State Senator Eli Bebout says Wyoming can wait another year
to expand Medicaid. He speaks like someone who doesn’t know what it’s like to
be uninsured. Governor Mead says Wyoming needs “more answers.” They remind me
of the old adage, “Either lead, follow or get out the hell out of the way. If
he doesn’t do one or the other, Mead may well become the only governor in
America refusing to expand Medicaid coverage to the uninsured.
Nearly every other Republican governor is aboard. Recently Rick Snyder of Michigan embraced Medicaid
expansion, the latest conservative Republican governor to figure out what’s
best for his state. Snyder
joins several anti-Obamacare Republican governors signing on, including
Arizona’s Jan Brewer and Ohio's John Kasich. Republican governors in North
Dakota, Nevada and New Mexico have done the right thing for their people.
The National
Journal reports even Florida
Governor Rick Scott is wavering. Although Texas Governor and Tea Party darling Rick
Perry promises resistance, some GOP legislators are planning to join. Of
course. The Urban Institute calculates
each would receive $7 in federal aid for every $1 contributed to expanding
coverage.
But not Governor Mead.
Not Wyoming’s GOP legislators. They are standing firm, if alone, willing to needlessly
spend millions of your tax dollars while leaving constituents uninsured to
score meaningless political points. Wyoming has 30,000 uninsured people and spends
multi-millions providing a patchwork of medical care programs for them. Our hospitals
lose 200 million dollars annually caring for uninsured patients. But Wyoming
Republicans prefer to represent those who hate Obamacare more than they care
about the health of their neighbors.
Last year, the
Governor used your tax dollars on a quixotic joust to convince the Supreme
Court that Obamacare was unconstitutional. He’s a lawyer who should have known
better. The Supreme Court said Mead was wrong, that Obama was right.
However, the high
court ruled that under Obamacare the expansion of Medicaid was optional.
Governors could decide. The Tea Partiers pressed governors to resist Medicaid
expansion as a way of fighting Obamacare despite clear evidence it will reduce
the numbers of uninsured, save millions in tax dollars, improve the healthcare
system and provide needed medical care to those who now suffer and die early
from a lack of that care.
That mattered little
to Matt Mead and most GOP legislators. The most indecisive governor in Wyoming
history shrugged his shoulders even after the director of his own health department
said expansion of Medicaid was the best fiscal decision the state could make.
Told that Medicaid expansion could save the lives of uninsured people while
saving state taxpayers hundreds of millions of dollars, Mead said in effect, “This
decision is to tough for me. I am only the governor. I will let the legislature
decide.” Perhaps he thought they’d have the courage and empathy he lacked. They
didn’t.
Meanwhile nearly
every other Republican governor has decided that politics be damned, Medicaid
expansion is a good deal. Wyoming’s governor and legislators have operated on
myths while other Republicans have decided the facts and their people matter
more. For GOPers outside of Wyoming it makes sense. The federal government will
initially cover 100 percent of the costs, declining to 90 percent in a few
years.
Senator Charlie
Scott, the self-appointed healthcare guru in Wyoming told colleagues, with
absolutely no evidence, the feds won’t pay. The lemmings lined up and Wyoming’s
people will pay the price.
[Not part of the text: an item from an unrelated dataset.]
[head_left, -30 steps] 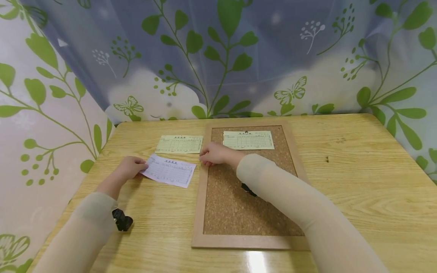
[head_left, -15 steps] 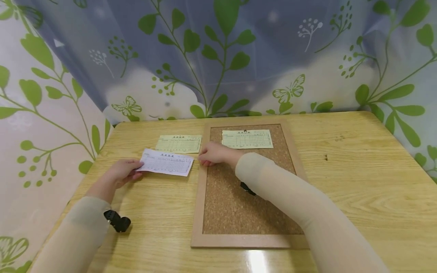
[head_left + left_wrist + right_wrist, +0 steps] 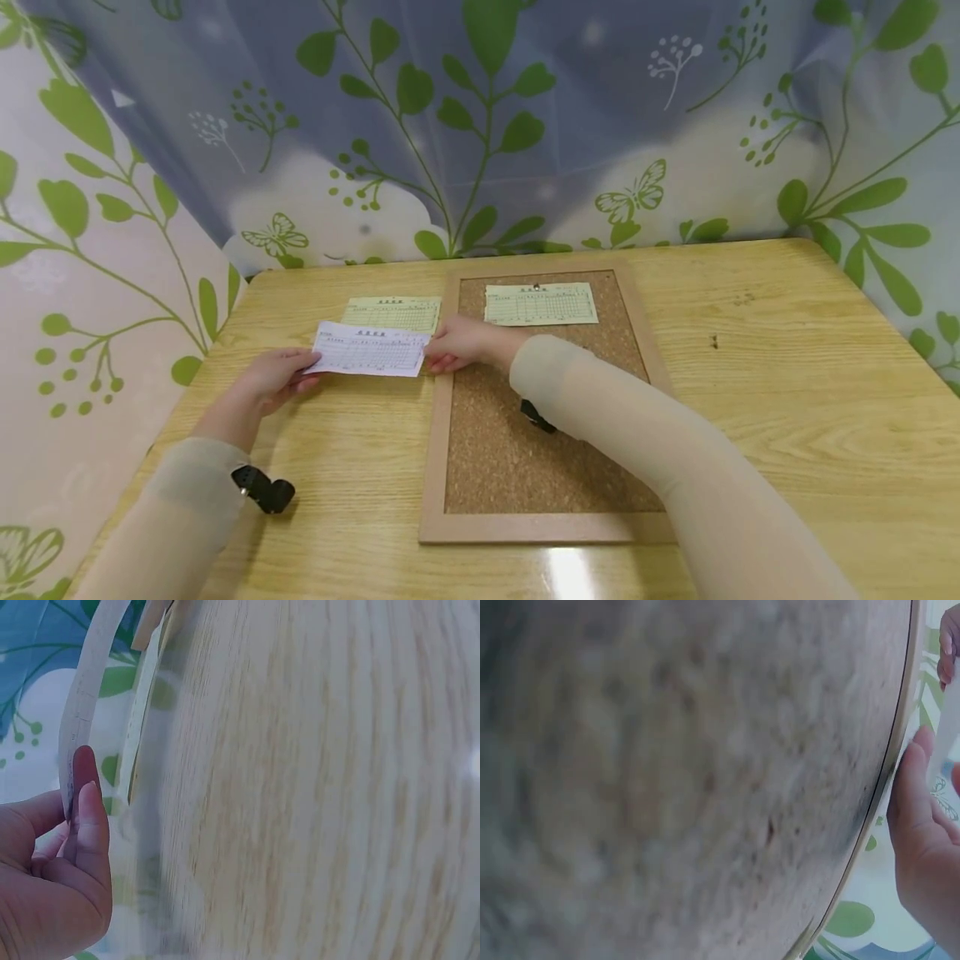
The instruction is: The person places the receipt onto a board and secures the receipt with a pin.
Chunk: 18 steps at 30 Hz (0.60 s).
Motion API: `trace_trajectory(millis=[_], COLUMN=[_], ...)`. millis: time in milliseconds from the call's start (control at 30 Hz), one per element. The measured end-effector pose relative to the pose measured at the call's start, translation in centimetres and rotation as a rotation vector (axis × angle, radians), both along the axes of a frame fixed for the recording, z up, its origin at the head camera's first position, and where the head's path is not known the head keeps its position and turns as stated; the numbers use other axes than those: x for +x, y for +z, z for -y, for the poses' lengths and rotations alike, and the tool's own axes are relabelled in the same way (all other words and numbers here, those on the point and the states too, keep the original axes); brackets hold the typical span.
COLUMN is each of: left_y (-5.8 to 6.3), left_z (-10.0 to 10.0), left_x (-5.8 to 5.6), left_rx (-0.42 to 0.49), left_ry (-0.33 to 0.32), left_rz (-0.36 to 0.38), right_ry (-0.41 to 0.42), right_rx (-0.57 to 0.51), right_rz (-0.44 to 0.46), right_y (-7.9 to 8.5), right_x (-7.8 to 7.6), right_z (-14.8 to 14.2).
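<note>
A white printed form slip (image 3: 367, 352) is held up off the table between my two hands. My left hand (image 3: 277, 377) pinches its left end; in the left wrist view the thumb and fingers of the left hand (image 3: 64, 881) grip the slip (image 3: 88, 682) from both sides. At the other end, my right hand (image 3: 463, 343) has its fingertips on the right edge. The right wrist view shows the slip (image 3: 946, 727) between thumb and fingers of the right hand (image 3: 924, 840). A yellow form slip (image 3: 356, 312) lies just behind, partly covered by the white one.
A wood-framed corkboard (image 3: 517, 450) lies on the table (image 3: 795, 375) under my right forearm. Another yellow slip (image 3: 542, 305) is fixed near its top with a small pin (image 3: 536, 287). A patterned curtain (image 3: 600, 83) stands behind the table.
My left hand has lifted the white slip and brought it up and right, over the yellow one. My right hand has shifted slightly left and taken the slip's right edge.
</note>
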<state>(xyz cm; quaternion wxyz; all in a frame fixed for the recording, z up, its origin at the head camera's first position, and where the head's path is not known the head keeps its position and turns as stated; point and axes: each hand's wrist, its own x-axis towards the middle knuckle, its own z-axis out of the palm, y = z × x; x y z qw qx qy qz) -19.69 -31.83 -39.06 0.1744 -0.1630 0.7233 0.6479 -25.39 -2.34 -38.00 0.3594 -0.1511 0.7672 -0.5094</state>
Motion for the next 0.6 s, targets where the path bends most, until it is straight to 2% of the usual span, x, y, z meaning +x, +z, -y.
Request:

You will continue to pay millions of dollars to provide
health care for the uninsured and you’ll continue paying for uncompensated care
at local hospitals.
Other states with
genuinely fiscally conservative governors and legislatures will be able to end
the programs they have funded to fill the gap. The taxpayers in their states
will save millions, their uninsured will have insurance and preventive care, and
their hospitals will no longer shift the costs of the uninsured to those with
insurance.
But not here. Not
Wyoming. We settled for a governor who believes he was elected to serve only
some of the people and legislators who were elected to serve even fewer.